## Task brief
Give the data below again exactly as written, without its pictures.

+++ Supplied information

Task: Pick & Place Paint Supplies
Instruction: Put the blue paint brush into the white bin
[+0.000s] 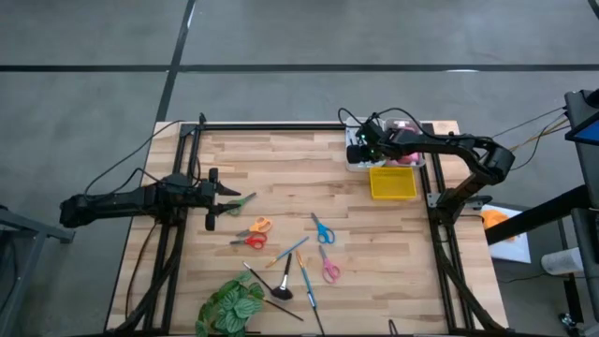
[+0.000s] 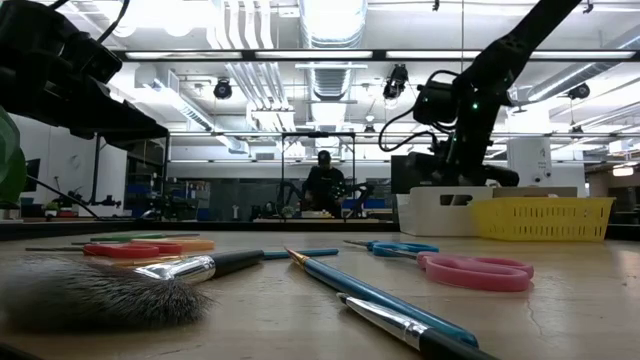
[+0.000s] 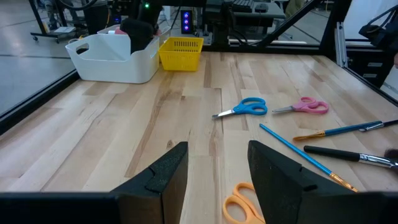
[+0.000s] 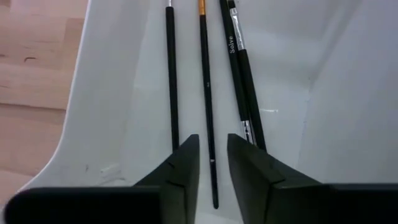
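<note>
The right claw (image 4: 208,163) hangs over the white bin (image 1: 358,155) at the far right of the bench (image 1: 281,178), its fingers slightly parted with a thin dark brush (image 4: 206,93) lying between them on the bin floor, beside three more dark brushes; it looks like a release, so the step in hand is letting go cleanly. To do it well, spread the fingers a little more, then rise straight up so no fingertip drags the brush or tips the bin against the yellow basket (image 1: 392,183) just beside it. The left claw (image 3: 214,168) waits spread wide, low over the left of the bench, near the orange scissors (image 3: 241,202). Left to fetch: blue scissors (image 1: 323,230), pink scissors (image 1: 329,269), red scissors (image 1: 250,241) and the brushes near the plant (image 1: 230,304)
</note>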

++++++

## Answer for this exercise
Task: Pick & Place Paint Supplies
Instruction: Put the blue paint brush into the white bin
[+0.000s] 
[+0.000s] 
[+0.000s] 
[+0.000s] 
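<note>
The right claw (image 4: 208,163) hangs over the white bin (image 1: 358,155) at the far right of the bench (image 1: 281,178), its fingers slightly parted with a thin dark brush (image 4: 206,93) lying between them on the bin floor, beside three more dark brushes; it looks like a release, so the step in hand is letting go cleanly. To do it well, spread the fingers a little more, then rise straight up so no fingertip drags the brush or tips the bin against the yellow basket (image 1: 392,183) just beside it. The left claw (image 3: 214,168) waits spread wide, low over the left of the bench, near the orange scissors (image 3: 241,202). Left to fetch: blue scissors (image 1: 323,230), pink scissors (image 1: 329,269), red scissors (image 1: 250,241) and the brushes near the plant (image 1: 230,304)
</note>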

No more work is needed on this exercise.